Young men: The permanent adolescence

A few generations ago, most American men achieved the major “milestones of adulthood"—education, employment, marriage, and fatherhood— while they were still in their 20s.

“Where have the good men gone?” said Kay Hymowitz in The Wall Street Journal. Only a few generations ago, most American men achieved the major “milestones of adulthood”—education, employment, marriage, and fatherhood—while they were still in their 20s. Nowadays, as “neatly crystallized” in the films of Judd Apatow and Seth Rogen, the average 20-something U.S. male is an “aging frat boy” in a hipster T-shirt who spends his days chasing women, smoking weed, playing video games, and failing to pursue anything approaching a career. “What explains this puerile shallowness?” Our culture no longer values the character traits that once defined masculinity, and men have stopped seeing themselves as breadwinners. At the same time, they find that many women are no more interested in commitment than they are. It’s no wonder, then, that so many of them spend their 20s and even 30s treating women “like disposable estrogen toys,” while continuing to live in filthy bachelor pads “decorated with Star Wars posters and crushed beer cans.”
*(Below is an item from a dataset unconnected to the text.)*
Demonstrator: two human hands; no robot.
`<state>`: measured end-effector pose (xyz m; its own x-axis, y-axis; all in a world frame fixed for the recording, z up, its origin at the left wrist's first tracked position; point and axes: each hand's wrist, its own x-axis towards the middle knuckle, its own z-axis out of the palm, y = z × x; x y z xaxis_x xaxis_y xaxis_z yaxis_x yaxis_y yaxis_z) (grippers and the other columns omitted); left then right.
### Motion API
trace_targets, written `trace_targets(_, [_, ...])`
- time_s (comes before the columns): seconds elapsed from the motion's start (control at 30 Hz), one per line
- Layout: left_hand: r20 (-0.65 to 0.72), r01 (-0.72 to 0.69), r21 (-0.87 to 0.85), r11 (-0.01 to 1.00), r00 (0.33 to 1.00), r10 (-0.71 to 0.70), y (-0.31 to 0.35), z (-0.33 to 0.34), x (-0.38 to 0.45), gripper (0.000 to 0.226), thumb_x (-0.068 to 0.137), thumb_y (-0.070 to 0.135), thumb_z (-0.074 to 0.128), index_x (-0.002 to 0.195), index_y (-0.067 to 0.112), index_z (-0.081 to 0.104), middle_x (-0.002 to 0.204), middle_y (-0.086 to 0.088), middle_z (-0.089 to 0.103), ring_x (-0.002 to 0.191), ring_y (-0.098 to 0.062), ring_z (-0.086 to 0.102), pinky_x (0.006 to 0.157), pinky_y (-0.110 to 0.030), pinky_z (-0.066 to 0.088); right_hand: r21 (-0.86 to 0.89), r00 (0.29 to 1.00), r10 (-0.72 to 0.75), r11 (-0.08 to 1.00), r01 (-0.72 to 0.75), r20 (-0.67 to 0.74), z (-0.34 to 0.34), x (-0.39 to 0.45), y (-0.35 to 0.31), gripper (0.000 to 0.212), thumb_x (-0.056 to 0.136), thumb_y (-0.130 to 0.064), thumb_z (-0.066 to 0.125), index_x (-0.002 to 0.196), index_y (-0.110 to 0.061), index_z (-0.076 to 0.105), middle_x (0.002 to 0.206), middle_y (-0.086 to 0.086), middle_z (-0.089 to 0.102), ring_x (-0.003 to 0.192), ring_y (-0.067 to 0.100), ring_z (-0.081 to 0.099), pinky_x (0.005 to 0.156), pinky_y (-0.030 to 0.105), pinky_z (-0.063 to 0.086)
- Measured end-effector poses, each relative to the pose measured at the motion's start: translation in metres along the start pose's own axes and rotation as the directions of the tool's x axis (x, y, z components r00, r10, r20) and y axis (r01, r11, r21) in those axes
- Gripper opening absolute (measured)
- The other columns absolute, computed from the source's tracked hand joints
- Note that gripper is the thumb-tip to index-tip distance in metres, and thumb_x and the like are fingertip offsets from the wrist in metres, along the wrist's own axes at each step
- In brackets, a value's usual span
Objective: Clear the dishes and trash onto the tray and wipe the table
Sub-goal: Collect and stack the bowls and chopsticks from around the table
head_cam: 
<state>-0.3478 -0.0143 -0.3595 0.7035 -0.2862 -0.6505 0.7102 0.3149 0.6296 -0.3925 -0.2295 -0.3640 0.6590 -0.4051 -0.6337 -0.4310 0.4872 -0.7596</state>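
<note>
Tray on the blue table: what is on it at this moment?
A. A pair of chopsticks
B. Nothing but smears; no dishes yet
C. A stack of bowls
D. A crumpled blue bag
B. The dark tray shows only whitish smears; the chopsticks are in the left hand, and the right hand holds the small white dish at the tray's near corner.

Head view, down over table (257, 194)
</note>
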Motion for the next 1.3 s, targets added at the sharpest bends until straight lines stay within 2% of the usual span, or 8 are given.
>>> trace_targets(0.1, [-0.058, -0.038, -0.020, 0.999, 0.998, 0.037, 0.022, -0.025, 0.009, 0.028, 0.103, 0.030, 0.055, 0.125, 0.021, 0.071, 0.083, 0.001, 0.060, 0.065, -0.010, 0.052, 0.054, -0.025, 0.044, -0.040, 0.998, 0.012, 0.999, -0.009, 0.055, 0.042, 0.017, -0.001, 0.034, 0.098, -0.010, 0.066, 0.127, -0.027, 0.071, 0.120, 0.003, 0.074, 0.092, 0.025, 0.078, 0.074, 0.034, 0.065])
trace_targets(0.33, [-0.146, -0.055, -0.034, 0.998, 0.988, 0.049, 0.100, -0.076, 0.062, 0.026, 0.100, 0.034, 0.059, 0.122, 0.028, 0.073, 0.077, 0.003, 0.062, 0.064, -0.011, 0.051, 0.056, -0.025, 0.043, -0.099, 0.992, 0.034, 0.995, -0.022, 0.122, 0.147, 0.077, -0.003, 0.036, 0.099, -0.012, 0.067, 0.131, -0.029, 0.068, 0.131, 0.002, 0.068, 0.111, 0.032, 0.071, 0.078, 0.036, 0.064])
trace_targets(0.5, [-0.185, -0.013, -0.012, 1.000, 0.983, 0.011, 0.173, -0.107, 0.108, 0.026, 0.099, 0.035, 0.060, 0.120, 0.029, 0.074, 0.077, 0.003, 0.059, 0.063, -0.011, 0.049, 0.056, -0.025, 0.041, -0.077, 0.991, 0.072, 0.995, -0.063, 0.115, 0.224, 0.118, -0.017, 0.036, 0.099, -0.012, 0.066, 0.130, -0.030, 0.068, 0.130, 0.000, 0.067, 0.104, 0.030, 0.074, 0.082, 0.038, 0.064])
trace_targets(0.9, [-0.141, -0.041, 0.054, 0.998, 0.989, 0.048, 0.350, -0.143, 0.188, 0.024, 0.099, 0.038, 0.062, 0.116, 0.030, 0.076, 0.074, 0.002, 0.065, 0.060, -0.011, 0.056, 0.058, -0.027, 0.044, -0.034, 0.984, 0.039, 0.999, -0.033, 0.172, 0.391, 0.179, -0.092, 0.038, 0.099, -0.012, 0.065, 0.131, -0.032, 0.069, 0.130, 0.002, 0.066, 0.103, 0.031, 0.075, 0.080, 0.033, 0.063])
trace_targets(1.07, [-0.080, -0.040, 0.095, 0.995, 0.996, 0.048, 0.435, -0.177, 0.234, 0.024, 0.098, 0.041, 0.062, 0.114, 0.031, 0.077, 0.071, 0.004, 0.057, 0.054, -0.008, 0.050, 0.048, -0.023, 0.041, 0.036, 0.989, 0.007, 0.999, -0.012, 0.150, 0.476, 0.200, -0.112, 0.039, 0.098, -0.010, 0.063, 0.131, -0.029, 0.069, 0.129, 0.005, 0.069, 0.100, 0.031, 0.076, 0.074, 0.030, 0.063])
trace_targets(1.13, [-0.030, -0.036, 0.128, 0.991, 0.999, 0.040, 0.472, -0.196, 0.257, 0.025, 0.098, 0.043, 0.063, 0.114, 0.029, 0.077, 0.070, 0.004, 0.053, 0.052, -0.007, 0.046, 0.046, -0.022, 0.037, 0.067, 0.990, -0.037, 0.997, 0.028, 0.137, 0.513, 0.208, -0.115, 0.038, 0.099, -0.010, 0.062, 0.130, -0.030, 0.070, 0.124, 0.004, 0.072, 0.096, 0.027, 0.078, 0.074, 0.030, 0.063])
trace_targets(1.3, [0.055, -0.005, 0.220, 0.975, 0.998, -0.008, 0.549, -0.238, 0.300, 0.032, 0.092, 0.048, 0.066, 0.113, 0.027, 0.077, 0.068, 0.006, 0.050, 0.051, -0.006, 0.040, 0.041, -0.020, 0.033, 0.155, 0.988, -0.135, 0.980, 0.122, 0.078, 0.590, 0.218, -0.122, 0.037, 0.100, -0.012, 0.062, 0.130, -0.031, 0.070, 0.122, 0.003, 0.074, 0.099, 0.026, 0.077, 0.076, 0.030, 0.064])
If women want men to grow up, said Mark Regnerus in Slate.com, they should stop having sex with them. Not long ago, women would shun a badly groomed young man with no discernible drive or career prospects. To have access to sex, which young men tend to want pretty badly, men had to demonstrate maturity, find a job, and offer at least the possibility of marriage and security to their prospective mates. That is no longer the case. Through a combination of historical forces, women have become much freer with their favors, and men’s “drive to achieve in life” has markedly declined as a direct result. “When attractive women will still bed you, life for young men, even those who are floundering, just isn’t so bad.”